WHAT IS EXPECTED: Each line in the listing below that holds "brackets" should be counted; reply with that number only.

PROVIDED MATERIAL:

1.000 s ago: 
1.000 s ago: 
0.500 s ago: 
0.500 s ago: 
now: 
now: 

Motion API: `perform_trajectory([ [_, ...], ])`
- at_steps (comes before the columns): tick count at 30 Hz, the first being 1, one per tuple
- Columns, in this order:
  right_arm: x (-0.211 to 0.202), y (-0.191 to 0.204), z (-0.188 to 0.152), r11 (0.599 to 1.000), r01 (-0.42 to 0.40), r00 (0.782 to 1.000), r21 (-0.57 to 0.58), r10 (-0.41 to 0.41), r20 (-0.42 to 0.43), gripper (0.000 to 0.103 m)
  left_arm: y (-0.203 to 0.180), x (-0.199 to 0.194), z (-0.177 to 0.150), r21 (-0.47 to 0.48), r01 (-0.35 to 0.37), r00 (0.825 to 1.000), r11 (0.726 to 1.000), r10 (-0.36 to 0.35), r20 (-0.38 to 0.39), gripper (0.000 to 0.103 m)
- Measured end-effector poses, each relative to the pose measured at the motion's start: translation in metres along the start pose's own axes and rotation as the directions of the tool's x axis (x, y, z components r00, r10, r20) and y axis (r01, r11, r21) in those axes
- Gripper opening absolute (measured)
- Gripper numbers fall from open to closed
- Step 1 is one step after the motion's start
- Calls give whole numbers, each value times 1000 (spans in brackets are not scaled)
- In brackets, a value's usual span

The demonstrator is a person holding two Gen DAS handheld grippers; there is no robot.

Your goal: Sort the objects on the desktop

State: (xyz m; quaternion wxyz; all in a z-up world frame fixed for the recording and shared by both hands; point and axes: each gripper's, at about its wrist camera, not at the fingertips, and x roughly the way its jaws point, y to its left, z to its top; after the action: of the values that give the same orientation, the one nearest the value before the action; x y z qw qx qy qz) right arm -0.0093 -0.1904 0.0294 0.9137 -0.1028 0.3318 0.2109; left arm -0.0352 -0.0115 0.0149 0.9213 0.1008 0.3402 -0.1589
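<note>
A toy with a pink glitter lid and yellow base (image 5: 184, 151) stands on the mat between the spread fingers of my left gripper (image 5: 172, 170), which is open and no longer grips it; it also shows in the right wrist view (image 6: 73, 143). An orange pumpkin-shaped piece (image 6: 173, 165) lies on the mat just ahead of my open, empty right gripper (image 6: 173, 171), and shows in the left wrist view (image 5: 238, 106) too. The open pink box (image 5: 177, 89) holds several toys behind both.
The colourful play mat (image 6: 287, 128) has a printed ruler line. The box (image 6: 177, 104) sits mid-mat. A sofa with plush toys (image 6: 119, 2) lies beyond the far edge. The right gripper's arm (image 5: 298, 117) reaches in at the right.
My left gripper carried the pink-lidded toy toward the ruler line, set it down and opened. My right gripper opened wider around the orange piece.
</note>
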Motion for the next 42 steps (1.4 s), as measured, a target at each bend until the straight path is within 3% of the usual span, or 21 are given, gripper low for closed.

SOLUTION FOR THIS PROBLEM: 2